- ACTIVITY
Only the pictures are to be left out; return the rest of the data exactly as it stands.

* * *

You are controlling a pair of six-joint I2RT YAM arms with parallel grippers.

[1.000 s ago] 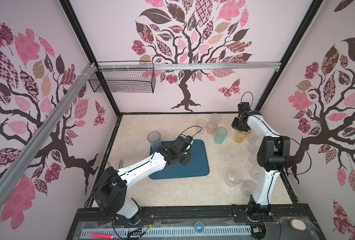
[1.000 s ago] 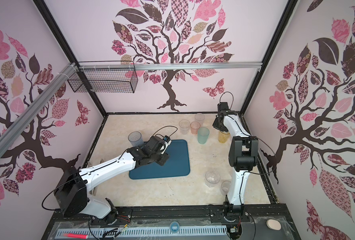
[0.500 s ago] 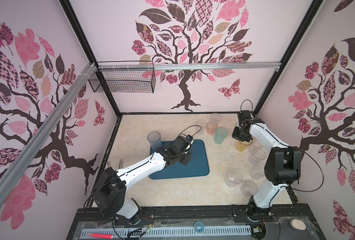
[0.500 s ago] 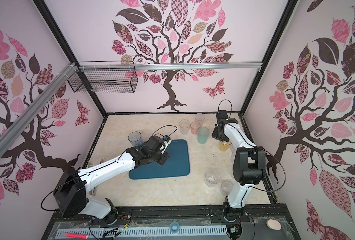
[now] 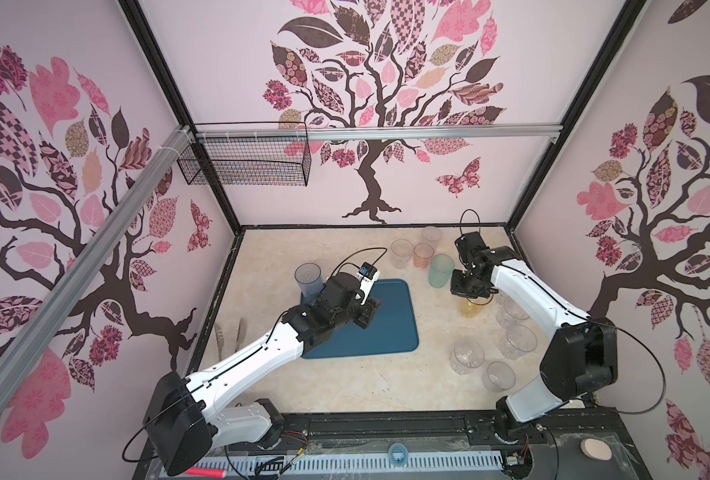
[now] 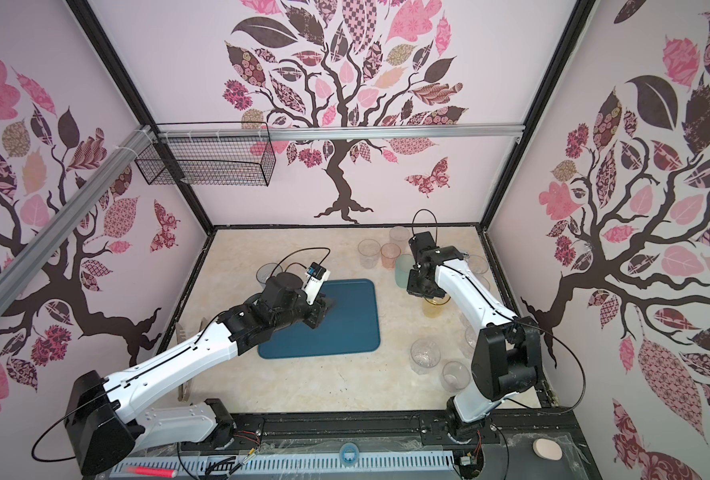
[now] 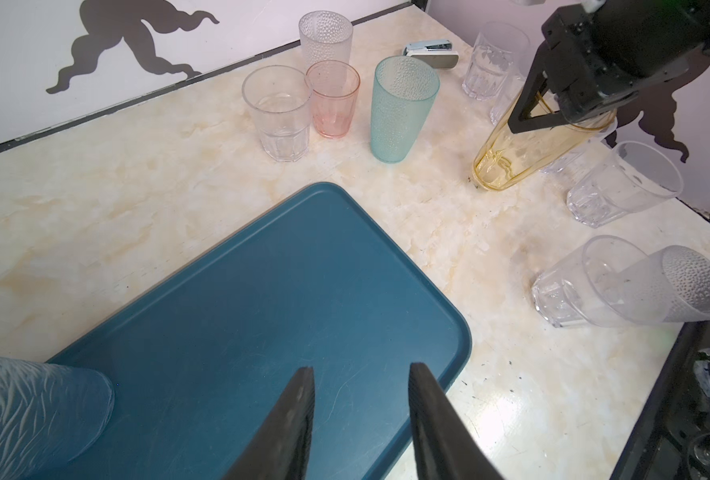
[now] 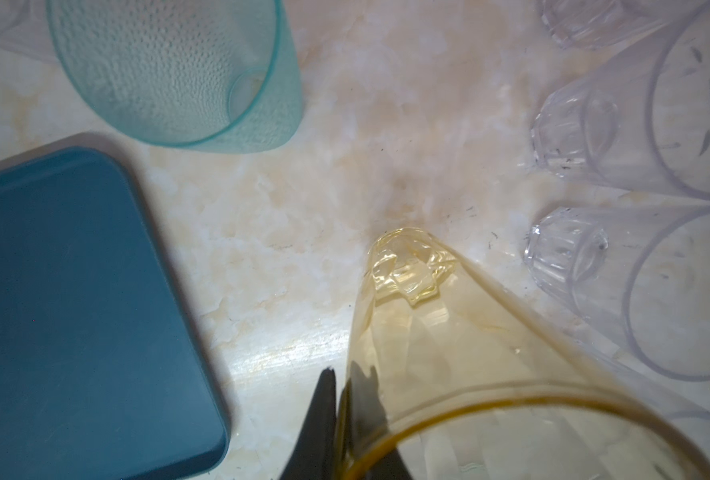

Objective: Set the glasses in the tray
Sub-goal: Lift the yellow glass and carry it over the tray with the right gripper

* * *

- SOLUTION TO THIS PROBLEM
You are controlling a pair of six-joint I2RT YAM arms with parallel grippers.

[1.000 s ago] 
[1.000 s ago] 
[0.500 s ago] 
[0.500 s ago] 
[now] 
[now] 
[now] 
[now] 

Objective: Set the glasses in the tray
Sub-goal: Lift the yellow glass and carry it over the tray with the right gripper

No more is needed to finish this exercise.